Overview
- The Chamber of Deputies’ Finance Commission approved the customs reform 31–12 and sent the dictamen to the full chamber for debate scheduled Tuesday, reworking 65 articles, adding 44 and repealing nine.
- Committee tweaks include 20‑year renewable terms for customs broker patents and agency authorizations, certification every three years, use of letters of credit as guarantees, and transitory rules extending the new terms to existing licenses with aligned obligations.
- The draft heightens duties for brokers and agencies by requiring verification of compliance, detailed recordkeeping and full identification of clients without links to taxpayers flagged under Article 69‑B, while removing liability exclusions, adding suspension grounds and imposing joint liability for duties and compensatory quotas.

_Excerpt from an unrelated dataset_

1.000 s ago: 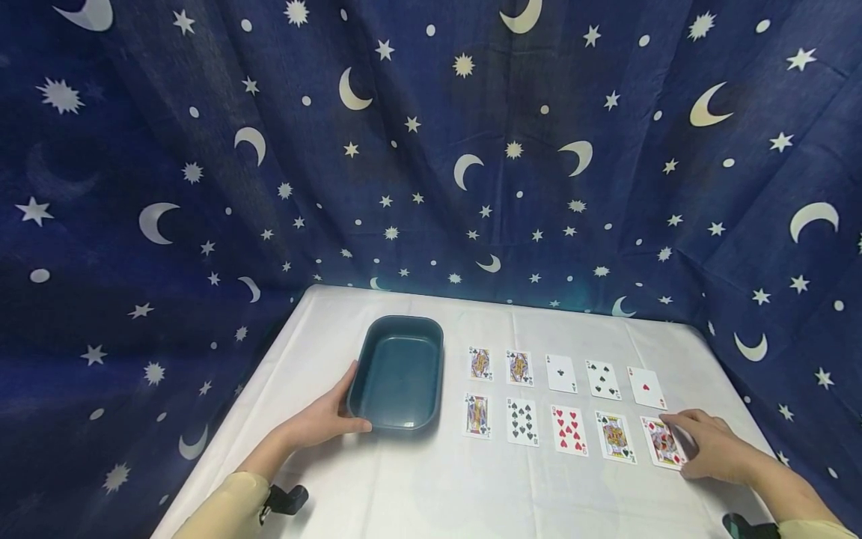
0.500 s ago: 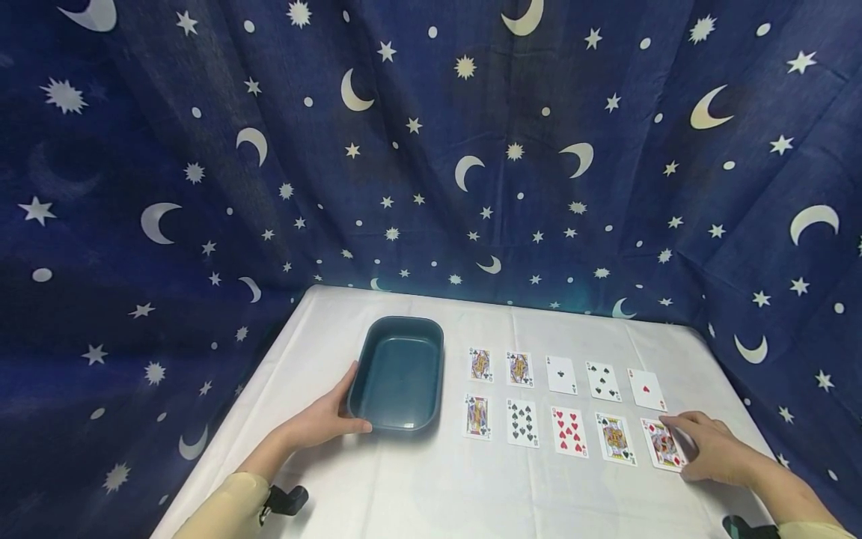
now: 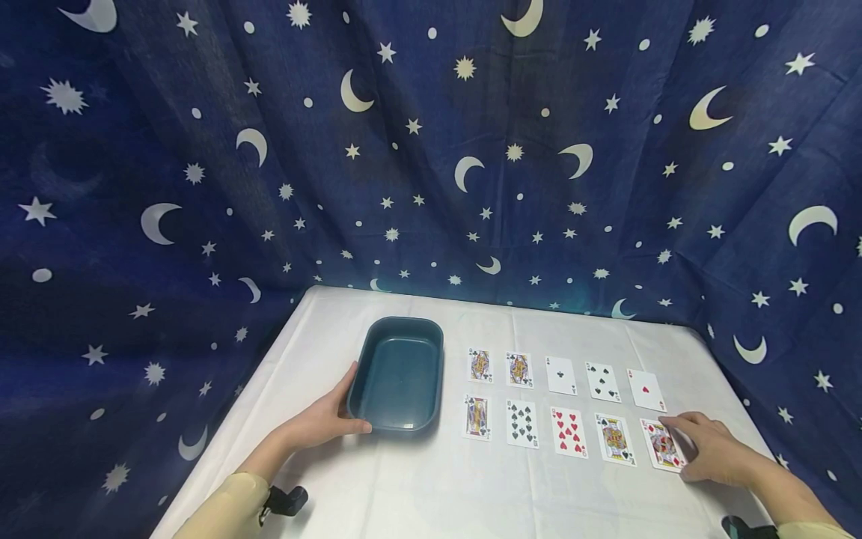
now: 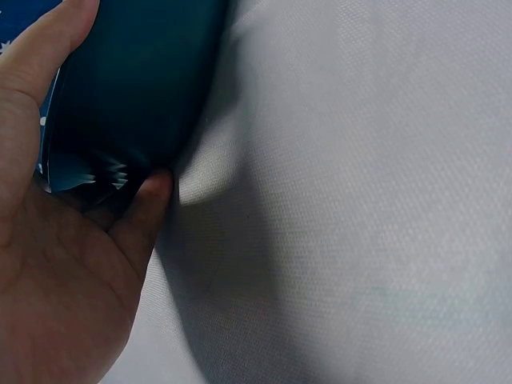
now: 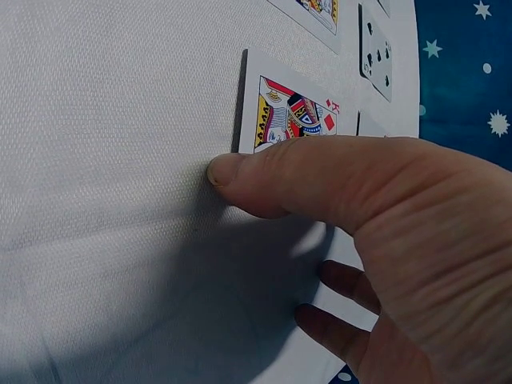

- Facilities handling customs operations must implement electronic inventory control, video surveillance, traceability and real‑time monitoring interoperable with the customs system, and a new Customs Council of SHCP, ANAM, SAT and the Anticorruption Secretariat would decide on licensing and sanctions.
- Major industry chambers from steel, sugar, textile, apparel and footwear urged passage to curb contraband and alleged abuse of strategic fiscalized sites, as opposition parties argued the bill over-penalizes private agents, lacks co-responsibility for authorities and risks violating presumption of innocence.